Assignment
When you reach the line containing "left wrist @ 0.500" in the data below, begin returning lines exactly as written, and stop once the line containing "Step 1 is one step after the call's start" has been returned.

● ● ● ● ● ● ●

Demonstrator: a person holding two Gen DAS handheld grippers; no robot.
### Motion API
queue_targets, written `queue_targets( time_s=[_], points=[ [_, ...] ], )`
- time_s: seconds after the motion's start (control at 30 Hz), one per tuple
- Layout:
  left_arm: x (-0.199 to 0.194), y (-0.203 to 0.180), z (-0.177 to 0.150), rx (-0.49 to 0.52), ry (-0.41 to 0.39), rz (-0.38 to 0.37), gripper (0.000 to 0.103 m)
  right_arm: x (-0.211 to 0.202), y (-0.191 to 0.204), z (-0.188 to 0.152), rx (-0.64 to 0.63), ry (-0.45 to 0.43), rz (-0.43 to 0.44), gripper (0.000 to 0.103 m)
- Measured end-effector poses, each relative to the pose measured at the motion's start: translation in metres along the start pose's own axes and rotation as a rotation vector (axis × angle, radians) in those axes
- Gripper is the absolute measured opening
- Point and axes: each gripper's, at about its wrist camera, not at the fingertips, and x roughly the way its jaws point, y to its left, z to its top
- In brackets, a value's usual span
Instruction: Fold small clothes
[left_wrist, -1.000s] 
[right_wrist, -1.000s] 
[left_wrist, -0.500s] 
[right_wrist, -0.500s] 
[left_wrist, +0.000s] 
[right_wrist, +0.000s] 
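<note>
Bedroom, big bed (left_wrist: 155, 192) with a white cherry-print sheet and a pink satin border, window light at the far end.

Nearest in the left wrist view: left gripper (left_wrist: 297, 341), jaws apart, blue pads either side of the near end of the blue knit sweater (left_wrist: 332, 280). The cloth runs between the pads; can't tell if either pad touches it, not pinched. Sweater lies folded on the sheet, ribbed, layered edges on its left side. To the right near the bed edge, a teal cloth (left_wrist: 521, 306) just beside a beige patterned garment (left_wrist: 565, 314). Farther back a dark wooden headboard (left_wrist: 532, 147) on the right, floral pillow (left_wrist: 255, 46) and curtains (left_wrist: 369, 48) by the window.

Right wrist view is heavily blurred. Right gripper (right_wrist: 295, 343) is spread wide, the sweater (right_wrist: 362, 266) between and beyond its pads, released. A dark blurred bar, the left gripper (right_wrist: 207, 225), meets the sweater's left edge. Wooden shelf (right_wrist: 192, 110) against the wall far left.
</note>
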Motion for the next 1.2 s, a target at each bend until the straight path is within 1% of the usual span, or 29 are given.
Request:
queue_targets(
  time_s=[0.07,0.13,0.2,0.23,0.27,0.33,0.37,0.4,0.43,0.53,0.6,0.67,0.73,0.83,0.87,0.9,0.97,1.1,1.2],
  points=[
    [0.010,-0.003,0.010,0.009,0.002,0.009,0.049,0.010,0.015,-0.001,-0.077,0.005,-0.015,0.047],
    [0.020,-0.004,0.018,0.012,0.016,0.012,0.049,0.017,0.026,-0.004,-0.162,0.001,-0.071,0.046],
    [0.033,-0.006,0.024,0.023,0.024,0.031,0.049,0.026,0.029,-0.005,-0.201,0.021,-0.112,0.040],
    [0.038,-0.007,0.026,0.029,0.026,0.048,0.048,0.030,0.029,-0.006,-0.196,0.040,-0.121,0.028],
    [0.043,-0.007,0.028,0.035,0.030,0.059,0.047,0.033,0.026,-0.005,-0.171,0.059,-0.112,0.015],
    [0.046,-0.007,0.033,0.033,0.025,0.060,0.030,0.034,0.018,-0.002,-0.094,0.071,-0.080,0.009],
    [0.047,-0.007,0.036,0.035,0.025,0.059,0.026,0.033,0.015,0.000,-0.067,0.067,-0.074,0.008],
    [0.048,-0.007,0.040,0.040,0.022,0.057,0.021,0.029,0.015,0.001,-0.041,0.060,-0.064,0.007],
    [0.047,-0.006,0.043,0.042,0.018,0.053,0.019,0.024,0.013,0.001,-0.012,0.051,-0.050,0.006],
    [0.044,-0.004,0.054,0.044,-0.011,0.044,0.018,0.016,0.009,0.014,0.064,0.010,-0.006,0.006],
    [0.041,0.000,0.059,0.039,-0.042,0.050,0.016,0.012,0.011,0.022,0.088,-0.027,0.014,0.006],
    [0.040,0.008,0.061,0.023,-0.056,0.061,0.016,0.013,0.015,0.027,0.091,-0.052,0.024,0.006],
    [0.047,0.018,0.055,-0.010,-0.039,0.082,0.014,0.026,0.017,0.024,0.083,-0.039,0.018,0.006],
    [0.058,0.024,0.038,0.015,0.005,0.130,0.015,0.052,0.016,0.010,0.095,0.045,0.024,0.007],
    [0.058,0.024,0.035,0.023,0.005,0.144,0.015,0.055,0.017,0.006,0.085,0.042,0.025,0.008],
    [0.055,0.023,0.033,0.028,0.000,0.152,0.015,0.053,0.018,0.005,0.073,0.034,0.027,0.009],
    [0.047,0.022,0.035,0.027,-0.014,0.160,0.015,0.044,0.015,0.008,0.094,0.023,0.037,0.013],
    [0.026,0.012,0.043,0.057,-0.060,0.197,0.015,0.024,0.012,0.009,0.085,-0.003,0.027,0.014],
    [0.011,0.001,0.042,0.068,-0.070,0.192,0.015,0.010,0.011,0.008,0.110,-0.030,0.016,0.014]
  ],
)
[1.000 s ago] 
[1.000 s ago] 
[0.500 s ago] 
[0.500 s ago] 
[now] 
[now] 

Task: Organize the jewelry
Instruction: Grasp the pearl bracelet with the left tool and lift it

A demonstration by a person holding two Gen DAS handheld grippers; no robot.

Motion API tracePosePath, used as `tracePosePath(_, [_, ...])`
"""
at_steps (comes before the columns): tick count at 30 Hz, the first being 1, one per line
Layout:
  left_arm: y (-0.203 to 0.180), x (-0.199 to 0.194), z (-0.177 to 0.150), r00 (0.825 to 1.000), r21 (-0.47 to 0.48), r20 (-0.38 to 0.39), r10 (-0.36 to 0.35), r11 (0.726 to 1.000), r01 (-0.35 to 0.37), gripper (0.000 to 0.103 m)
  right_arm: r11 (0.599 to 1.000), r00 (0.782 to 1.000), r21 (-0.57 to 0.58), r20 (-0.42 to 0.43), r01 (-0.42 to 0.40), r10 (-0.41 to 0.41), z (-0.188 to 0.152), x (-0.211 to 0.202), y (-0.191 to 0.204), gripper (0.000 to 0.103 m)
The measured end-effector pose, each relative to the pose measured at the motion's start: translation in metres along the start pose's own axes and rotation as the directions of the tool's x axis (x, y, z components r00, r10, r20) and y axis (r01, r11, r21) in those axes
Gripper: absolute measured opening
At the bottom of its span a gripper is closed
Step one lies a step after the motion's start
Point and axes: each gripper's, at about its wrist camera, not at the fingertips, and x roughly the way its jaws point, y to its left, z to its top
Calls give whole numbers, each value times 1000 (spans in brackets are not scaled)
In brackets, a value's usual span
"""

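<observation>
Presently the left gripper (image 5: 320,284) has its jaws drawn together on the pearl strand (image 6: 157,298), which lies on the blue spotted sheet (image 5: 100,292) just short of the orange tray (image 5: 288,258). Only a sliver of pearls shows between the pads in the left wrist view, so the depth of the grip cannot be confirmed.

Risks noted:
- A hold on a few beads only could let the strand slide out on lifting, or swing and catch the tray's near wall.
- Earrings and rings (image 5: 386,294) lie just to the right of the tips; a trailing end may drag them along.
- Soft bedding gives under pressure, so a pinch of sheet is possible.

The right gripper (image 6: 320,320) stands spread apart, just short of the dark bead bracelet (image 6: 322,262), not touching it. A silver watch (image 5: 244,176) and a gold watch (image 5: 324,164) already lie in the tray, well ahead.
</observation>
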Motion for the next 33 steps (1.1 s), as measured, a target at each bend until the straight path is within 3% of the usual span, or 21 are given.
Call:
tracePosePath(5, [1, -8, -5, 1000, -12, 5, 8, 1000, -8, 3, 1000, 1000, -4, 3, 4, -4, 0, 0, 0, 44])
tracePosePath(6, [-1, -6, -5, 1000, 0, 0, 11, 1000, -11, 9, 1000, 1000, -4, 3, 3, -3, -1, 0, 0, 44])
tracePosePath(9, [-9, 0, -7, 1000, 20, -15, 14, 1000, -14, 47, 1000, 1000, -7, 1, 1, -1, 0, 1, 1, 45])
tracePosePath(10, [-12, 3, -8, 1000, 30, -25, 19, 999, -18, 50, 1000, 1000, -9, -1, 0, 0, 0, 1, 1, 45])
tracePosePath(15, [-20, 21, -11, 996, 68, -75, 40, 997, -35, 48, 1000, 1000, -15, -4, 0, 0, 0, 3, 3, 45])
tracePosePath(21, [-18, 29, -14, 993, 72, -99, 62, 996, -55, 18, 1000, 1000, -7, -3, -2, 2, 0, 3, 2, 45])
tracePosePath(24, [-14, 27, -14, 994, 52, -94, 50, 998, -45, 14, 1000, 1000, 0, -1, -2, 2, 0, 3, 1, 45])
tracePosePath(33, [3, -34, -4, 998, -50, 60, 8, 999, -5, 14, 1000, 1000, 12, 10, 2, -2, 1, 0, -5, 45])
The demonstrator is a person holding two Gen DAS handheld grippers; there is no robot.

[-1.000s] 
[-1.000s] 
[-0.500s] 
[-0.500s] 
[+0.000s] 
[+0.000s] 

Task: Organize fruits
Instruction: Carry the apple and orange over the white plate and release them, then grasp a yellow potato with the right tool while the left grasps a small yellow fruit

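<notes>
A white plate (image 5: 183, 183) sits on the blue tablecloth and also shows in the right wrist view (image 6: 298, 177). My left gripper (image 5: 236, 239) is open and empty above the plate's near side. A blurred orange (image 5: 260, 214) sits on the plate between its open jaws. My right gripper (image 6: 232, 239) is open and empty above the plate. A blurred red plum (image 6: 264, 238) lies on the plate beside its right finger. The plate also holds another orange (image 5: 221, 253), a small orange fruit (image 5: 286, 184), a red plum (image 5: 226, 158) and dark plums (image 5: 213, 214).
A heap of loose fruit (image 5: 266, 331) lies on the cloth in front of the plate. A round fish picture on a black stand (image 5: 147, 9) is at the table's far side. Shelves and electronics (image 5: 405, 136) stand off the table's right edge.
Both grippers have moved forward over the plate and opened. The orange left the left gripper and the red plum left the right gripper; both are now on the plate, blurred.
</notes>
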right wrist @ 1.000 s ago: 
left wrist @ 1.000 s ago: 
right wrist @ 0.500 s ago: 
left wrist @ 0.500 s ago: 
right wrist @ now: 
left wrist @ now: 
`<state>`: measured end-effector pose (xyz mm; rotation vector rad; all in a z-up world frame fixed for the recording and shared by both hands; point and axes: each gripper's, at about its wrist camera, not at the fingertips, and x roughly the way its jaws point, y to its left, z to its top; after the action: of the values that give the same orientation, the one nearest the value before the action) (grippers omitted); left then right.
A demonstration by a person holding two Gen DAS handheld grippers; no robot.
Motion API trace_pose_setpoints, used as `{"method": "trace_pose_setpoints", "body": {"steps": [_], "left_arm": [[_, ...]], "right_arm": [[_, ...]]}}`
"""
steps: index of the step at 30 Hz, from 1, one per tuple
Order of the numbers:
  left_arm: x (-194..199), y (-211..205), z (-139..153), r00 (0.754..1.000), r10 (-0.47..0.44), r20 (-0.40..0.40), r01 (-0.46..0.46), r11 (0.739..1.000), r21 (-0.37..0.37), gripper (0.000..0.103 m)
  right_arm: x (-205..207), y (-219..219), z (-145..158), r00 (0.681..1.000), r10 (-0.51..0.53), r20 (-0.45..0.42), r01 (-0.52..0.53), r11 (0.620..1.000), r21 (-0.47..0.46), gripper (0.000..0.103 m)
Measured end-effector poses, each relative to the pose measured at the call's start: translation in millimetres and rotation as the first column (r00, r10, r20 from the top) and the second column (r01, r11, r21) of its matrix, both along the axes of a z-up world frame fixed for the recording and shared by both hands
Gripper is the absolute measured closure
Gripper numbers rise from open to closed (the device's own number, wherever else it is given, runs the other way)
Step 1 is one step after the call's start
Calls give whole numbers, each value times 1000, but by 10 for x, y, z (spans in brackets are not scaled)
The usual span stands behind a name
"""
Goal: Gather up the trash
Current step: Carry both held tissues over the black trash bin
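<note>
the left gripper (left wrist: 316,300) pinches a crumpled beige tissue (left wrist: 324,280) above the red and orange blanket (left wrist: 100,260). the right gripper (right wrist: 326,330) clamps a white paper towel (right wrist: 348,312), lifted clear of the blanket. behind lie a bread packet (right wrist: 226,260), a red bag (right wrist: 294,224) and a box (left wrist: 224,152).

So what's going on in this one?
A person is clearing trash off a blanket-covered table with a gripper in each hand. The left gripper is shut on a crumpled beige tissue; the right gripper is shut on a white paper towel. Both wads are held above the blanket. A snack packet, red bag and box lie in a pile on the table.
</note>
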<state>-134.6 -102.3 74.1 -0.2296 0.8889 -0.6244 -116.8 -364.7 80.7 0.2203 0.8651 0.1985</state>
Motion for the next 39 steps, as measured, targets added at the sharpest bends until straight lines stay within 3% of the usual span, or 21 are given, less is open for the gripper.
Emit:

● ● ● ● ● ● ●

Answer box
left wrist @ 0.500 s ago: 
right wrist @ now: 
left wrist @ now: 
`<state>`: measured end-effector pose (xyz mm; rotation vector rad; all in a z-up world frame fixed for the recording and shared by both hands; point and axes: each gripper's, at about its wrist camera, not at the fingertips, and x roughly the way its jaws point, y to its left, z to its top; after the action: of the values that give the same orientation, the one nearest the value before the action) (grippers omitted); left then right.
A demonstration by a person holding two Gen DAS handheld grippers; no robot.
Motion API trace_pose_setpoints, used as `{"method": "trace_pose_setpoints", "body": {"steps": [_], "left_arm": [[_, ...]], "right_arm": [[_, ...]]}}`
"""
steps: index of the step at 30 Hz, from 1, one per tuple
Order of the numbers:
  left_arm: x (-194..199), y (-211..205), z (-139..153), r00 (0.754..1.000), r10 (-0.47..0.44), r20 (-0.40..0.40), r01 (-0.46..0.46), r11 (0.739..1.000), r21 (-0.37..0.37), gripper (0.000..0.103 m)
  right_arm: x (-205..207), y (-219..219), z (-145..158), r00 (0.681..1.000), r10 (-0.51..0.53), r20 (-0.45..0.42), r01 (-0.52..0.53), r11 (0.620..1.000), r21 (-0.47..0.46), gripper (0.000..0.103 m)
Measured end-effector poses, each relative to the pose measured at the call's start: translation in millimetres and rotation as the first column (r00, r10, r20 from the top) and the second column (r01, r11, r21) of its matrix, both along the axes of a z-up world frame fixed for the recording and shared by both hands
Gripper is the absolute measured closure
Gripper numbers rise from open to closed (the device's own number, wherever else it is given, runs the other way)
Step 1 is one step after the call's start

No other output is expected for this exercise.